International Operations
Our results of operations are subject to the risk of currency exchange rate
fluctuations related to our international operations. This economic risk is
generally limited to the net income of the operations as the revenue and
expenses of the operations are generally denominated in the same currency. Our
major international markets are the United Kingdom, Euro currency countries,
China/Hong Kong, Mexico, Brazil, Canada and Japan. While we do not hedge the
net income of our international operations, in some cases we enter into hedging
transactions to mitigate the risk of adverse currency exchange on certain cross
border transactions such as intercompany settlements. At December 31, 2001, we
had open forward foreign currency contracts for approximately $11.0 million to
hedge certain intercompany obligations. It is not our policy to use derivatives
to hedge the net investment positions in our international subsidiaries.

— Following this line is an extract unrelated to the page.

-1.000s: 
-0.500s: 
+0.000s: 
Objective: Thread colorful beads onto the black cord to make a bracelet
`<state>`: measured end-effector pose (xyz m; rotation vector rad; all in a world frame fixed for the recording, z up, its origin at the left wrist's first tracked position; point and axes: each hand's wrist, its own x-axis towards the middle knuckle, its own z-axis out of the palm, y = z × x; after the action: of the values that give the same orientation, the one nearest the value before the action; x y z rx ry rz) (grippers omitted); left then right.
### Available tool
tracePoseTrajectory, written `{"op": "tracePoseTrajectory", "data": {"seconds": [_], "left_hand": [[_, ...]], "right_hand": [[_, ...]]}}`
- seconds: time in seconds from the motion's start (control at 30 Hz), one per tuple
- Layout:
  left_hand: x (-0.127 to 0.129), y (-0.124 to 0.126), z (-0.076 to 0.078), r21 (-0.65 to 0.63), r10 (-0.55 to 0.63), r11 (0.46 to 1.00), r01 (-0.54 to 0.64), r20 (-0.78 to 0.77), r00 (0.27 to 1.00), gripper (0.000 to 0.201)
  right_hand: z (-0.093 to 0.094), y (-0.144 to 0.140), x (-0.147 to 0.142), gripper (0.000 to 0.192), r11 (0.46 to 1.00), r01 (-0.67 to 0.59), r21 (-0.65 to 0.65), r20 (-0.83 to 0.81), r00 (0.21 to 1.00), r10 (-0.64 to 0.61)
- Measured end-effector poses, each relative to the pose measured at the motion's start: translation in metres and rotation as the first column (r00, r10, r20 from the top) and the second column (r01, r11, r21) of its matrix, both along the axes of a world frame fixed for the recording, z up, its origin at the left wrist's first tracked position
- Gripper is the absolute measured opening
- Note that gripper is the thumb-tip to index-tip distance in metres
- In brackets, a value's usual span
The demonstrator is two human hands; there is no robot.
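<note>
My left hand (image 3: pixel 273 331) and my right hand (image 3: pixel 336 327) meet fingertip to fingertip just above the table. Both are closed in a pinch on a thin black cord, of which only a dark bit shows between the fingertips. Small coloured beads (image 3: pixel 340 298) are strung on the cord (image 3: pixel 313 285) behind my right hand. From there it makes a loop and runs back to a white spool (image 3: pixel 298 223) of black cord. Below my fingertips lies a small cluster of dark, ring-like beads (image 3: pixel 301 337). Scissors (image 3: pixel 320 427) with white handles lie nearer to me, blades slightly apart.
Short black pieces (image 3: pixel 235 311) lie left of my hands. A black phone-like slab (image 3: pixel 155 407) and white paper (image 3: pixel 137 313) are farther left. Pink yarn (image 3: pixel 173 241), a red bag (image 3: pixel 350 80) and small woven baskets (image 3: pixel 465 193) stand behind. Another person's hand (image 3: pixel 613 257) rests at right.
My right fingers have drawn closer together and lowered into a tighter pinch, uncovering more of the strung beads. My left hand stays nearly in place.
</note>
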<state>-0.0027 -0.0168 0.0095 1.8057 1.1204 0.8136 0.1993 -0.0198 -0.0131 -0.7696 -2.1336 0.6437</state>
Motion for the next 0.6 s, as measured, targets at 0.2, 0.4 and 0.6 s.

Investing in non-U.S. countries involves certain risks. As currencies
fluctuate against the U.S. Dollar, there is a corresponding change in our
investment value in terms of the U.S. Dollar. Such change is reflected as an
increase or decrease in comprehensive income, a separate component of
stockholder's equity. Net foreign currency devaluations have reduced the
reported amount of total stockholder's equity by $9.1 million as of December
31, 2001.
We cannot predict foreign currency exchange rate movements, and therefore
cannot predict the impact of such movements on our financial condition, results
of operations and net cash flows.
ITEM 8. FINANCIAL STATEMENTS AND SUPPLEMENTARY DATA
The information required by this Item is presented in this report beginning
on Page F-1.
ITEM 9. CHANGES IN AND DISAGREEMENTS WITH ACCOUNTANTS ON ACCOUNTING AND
FINANCIAL DISCLOSURE
None.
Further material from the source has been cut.